Furthermore, an imperial farmer school and university was planned, at which young hereditary farm farmers should be trained in the sense of the National Socialist blood and soil ideology. For this purpose, an architecture competition was organized in 1935, for which u. a. Otto Firle , Diez Brandi , Paul Schmitthenner and Kurt Frick submitted designs. These drafts were selected on August 5, 1936 for revision and re-submission in a new competition. These plans were initially postponed due to the advancing war, but courses for the young farmers took place from December 1, 1935 in premises rented by the Klubgartengesellschaft in Hindenburgstrasse. Further rooms were rented in Zeppelinstrasse and Kornstrasse as well as in Haus Hessenkopf, in which, from April 1, 1936, Main Department I of the Reichsbauernstand was housed.

Reichsbauerntage

The first Reichsbauerntag was celebrated in Weimar , but German peasant frenzy did not fit into the image of the city of Goethe and Schiller , which is why a new location was sought. Goslar seemed more suitable to the regime: it was more provincial than Weimar, had a historic town center , a tradition-conscious “national” population, it was in Lower Saxony , the “heartland of Germanic-German peasantry”, it was an old imperial city . The large, gently sloping meadow in front of the Kaiserpfalz Goslar was suitable as a parade ground for the ritual homage to the leaders at the Reichserntedankfeste .

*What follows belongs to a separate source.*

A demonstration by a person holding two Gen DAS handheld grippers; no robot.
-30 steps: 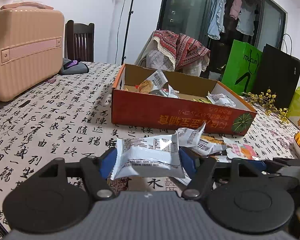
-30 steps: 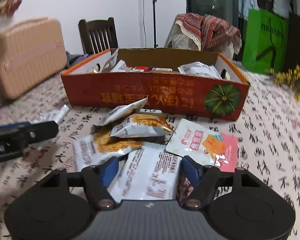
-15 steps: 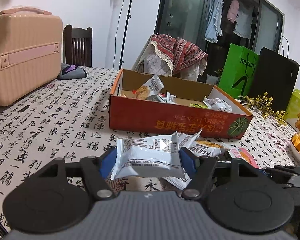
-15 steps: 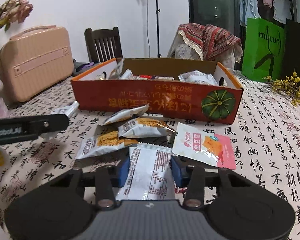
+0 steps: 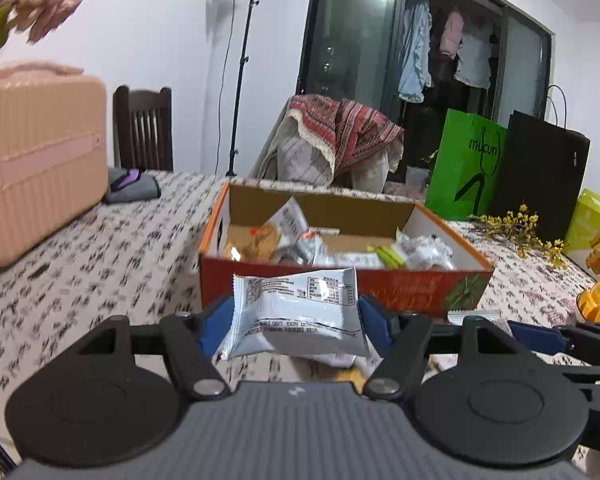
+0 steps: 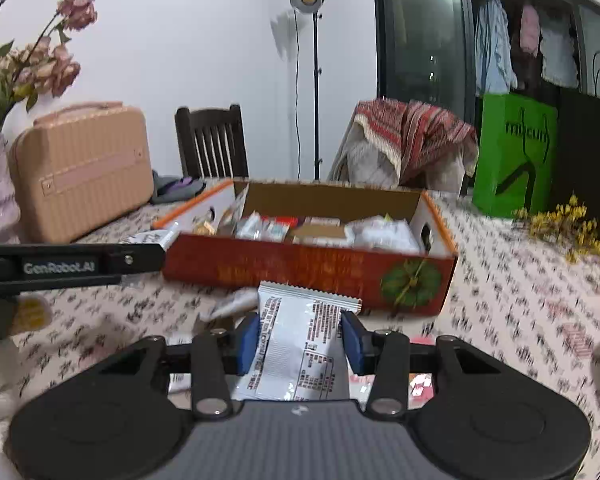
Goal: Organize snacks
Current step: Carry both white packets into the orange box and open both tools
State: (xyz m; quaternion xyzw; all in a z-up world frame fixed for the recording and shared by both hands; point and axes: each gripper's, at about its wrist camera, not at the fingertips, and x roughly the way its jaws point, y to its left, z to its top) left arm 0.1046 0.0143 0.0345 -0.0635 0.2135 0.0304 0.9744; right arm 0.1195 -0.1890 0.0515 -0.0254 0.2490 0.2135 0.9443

The festivities took place on the Bückeberg near Hameln , but from 1934 a motorcade led from there to Goslar. In Goslar a parade of the SS , the SA and the Jäger Battalion was then carried out in front of the Kaiserpfalz. During a roll call in the evening, lit by countless torches and under the roof of a light dome formed by anti-aircraft searchlights, thousands swore their oath of loyalty to the Führer in quasi-religious devotion . At the end of the harvest festival at the end of September / beginning of October and at the Reich Farmers' Days in November, this ceremony was held against the backdrop of the 1st German Reich.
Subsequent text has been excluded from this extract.